81. It is unclear when the Austrian authorities replied to the request for legal assistance lodged by the Russian authorities. It appears, however, that they did at least provide an initial response (see paragraph 82 below); subsequently, on 30 August 2011, the Austrian authorities sent other relevant material to the Russian authorities in reply to the request dated 6 May 2011.
82. Following the adoption of the judgment of the Vienna Criminal Court of 1 June 2011 convicting three persons of Umar Israilov’s murder (see paragraph 71 above), the applicant wrote again to the Russian Prosecutor General’s Office, arguing, inter alia, that that the judgment supported the version of events that a person holding an official position in Chechnya had been involved in his son’s murder. The applicant stressed that he had no information about the investigative steps taken by the prosecutors in Chechnya. On 6 September 2011 the Chechnya Prosecutor’s Office replied to the applicant as follows:
“Please be informed that in order to check the information that you submitted earlier…, the Chechnya investigative committee sought legal assistance from the relevant Austrian authorities, asking them to produce a number of documents – including those establishing the identity of Mr Umar Israilov, and of certain others.
The requested documents have reached the Chechnya investigative committee. However, they contain only a copy of the forensic expert report, which is not sufficient to conclusively identify the person killed as Mr Umar Israilov, whose name had been placed on the international wanted list by the Russian Federation.
The Austrian side has not submitted any documents that would suggest that the crime was organised by persons currently residing in Russia.
Thus, the request for legal assistance was [complied with] only partially by the Austrian side, and the documents submitted cannot justify the criminal prosecution of Russian citizens or persons permanently residing in the Russian Federation. Copies of the documents submitted by you do not constitute such grounds either. In such circumstances, the Russian law-enforcement authorities did not open a criminal investigation in respect of Mr Umar Israilov’s murder.
On 9 August 2011 the Chechnya investigative committee sent a second request for legal assistance to Austria, asking for additional documents. This request has not been [complied with] to date.”
83. The applicant complained to a court of the inaction on the part of the Chechnya Prosecutor’s Office. On 16 December 2011 the Zavodskoy District Court of Grozny examined the above-mentioned complaint (see paragraph 78 above) regarding the failure to investigate Umar Israilov’s murder. It took note of the actions of the Chechnya investigative committee (as described above) and ordered the investigative committee to reply to the applicant’s queries. The request to open a criminal investigation was refused.

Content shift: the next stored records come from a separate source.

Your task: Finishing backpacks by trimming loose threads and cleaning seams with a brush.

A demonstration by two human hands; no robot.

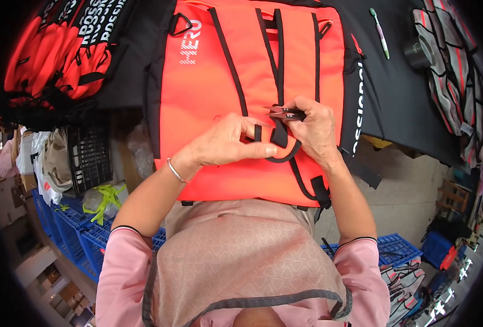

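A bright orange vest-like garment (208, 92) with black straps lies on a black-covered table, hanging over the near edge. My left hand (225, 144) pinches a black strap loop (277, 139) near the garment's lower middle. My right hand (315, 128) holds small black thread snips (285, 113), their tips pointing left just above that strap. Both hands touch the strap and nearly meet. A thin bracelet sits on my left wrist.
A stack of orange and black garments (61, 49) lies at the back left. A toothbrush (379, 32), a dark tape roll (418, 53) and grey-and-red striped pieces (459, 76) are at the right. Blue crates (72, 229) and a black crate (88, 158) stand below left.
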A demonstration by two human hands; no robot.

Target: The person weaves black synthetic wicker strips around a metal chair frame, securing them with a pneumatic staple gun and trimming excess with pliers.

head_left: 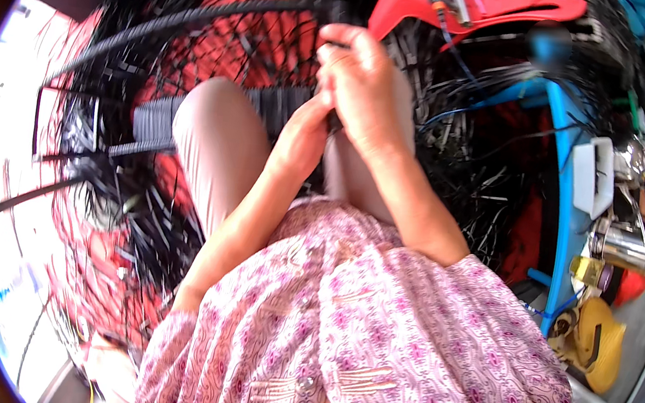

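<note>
My left hand (301,139) and my right hand (362,87) meet above my knees, at the frame of a black woven piece. The fingers of my left hand are pressed together near my right palm, and whatever lies between them is hidden. My right hand is curled, its fingertips beside a black upright (334,14); I cannot make out what it grips. A black wrapped bar (191,23) curves away to the left from there. Behind my left knee runs a band of tightly woven black strips (157,121). Loose black strips (487,173) lie tangled around my legs.
A red plastic stool (508,5) at the top carries a slim tool (435,3). To the right are a blue frame (558,174), a white plastic holder (593,177), a shiny metal vessel (625,243) and a yellow hat (601,344). Red ground shows under the strips.
</note>
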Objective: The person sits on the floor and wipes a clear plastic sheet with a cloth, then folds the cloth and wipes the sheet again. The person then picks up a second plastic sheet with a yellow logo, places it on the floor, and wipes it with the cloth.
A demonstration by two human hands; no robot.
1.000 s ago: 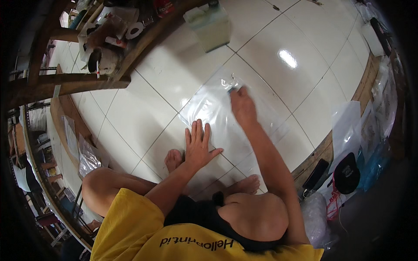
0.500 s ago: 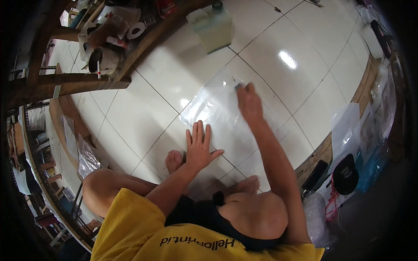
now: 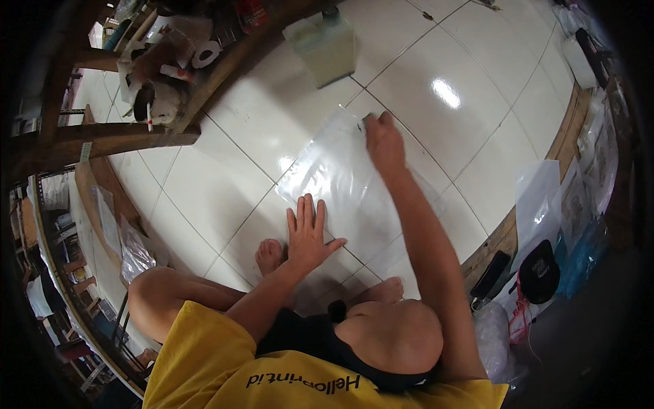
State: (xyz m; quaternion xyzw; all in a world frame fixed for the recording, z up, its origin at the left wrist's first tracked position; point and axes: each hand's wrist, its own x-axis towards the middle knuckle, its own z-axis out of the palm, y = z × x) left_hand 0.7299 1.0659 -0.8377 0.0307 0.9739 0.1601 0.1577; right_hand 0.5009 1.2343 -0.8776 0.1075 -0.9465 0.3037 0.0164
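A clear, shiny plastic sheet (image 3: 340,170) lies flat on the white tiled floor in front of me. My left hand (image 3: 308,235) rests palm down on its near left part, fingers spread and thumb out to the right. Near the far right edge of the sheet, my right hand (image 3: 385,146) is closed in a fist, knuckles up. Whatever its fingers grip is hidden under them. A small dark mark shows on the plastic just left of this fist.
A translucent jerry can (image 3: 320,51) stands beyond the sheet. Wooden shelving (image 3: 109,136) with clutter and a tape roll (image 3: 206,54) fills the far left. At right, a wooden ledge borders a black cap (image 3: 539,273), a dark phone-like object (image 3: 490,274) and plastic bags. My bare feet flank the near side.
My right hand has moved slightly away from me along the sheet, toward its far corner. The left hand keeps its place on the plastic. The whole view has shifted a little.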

84. In April 2014 the applicant wrote to the Zavodskoy District Court, seeking to obtain access to the preliminary material that had served as the basis for the decision not to open a criminal investigation into his son’s murder. It does not appear from the file that he received a reply to his request.
RELEVANT LEGAL FRAMEWORK
I. INTERNATIONAL LAW AND PRACTICE
A. United Nations
85. The United Nations (UN) Principles on the Effective Prevention and Investigation of Extra-legal, Arbitrary and Summary Executions, referred to Economic and Social Council Resolution 1989/65 of 24 May 1989, read:
“Governments shall ensure that persons identified by the investigation as having participated in extra-legal, arbitrary or summary executions in any territory under their jurisdiction are brought to justice. Governments shall either bring such persons to justice or cooperate to extradite any such persons to other countries wishing to exercise jurisdiction. This principle shall apply irrespective of who and where the perpetrators or the victims are, their nationalities or where the offence was committed.” (Principle 18)
B. Council of Europe
1. The 1959 Convention
86. The European Convention on Mutual Assistance in Criminal Matters of 20 April 1959, entered into force in respect of Austria in 1968 and in respect of the Russian Federation in 2000. Two Additional Protocols came into force in respect of the two Contracting States concerned after the occurrence of the events at issue in the present case – in 2018 in respect of Austria and in 2020 in respect of the Russian Federation.
87. The relevant provisions of the 1959 Convention read as follows:
Article 1
“1. The Contracting Parties undertake to afford each other, in accordance with the provisions of this Convention, the widest measure of mutual assistance in proceedings in respect of offences the punishment of which, at the time of the request for assistance, falls within the jurisdiction of the judicial authorities of the requesting Party …”
Article 2
“Assistance may be refused:
(a) if the request concerns an offence which the requested Party considers a political offence, an offence connected with a political offence, or a fiscal offence;
(b) if the requested Party considers that execution of the request is likely to prejudice the sovereignty, security, ordre public or other essential interests of its country.”
Article 3
“1. The requested Party shall execute in the manner provided for by its law any letters rogatory relating to a criminal matter and addressed to it by the judicial authorities of the requesting Party for the purpose of procuring evidence or transmitting articles to be produced in evidence, records or documents.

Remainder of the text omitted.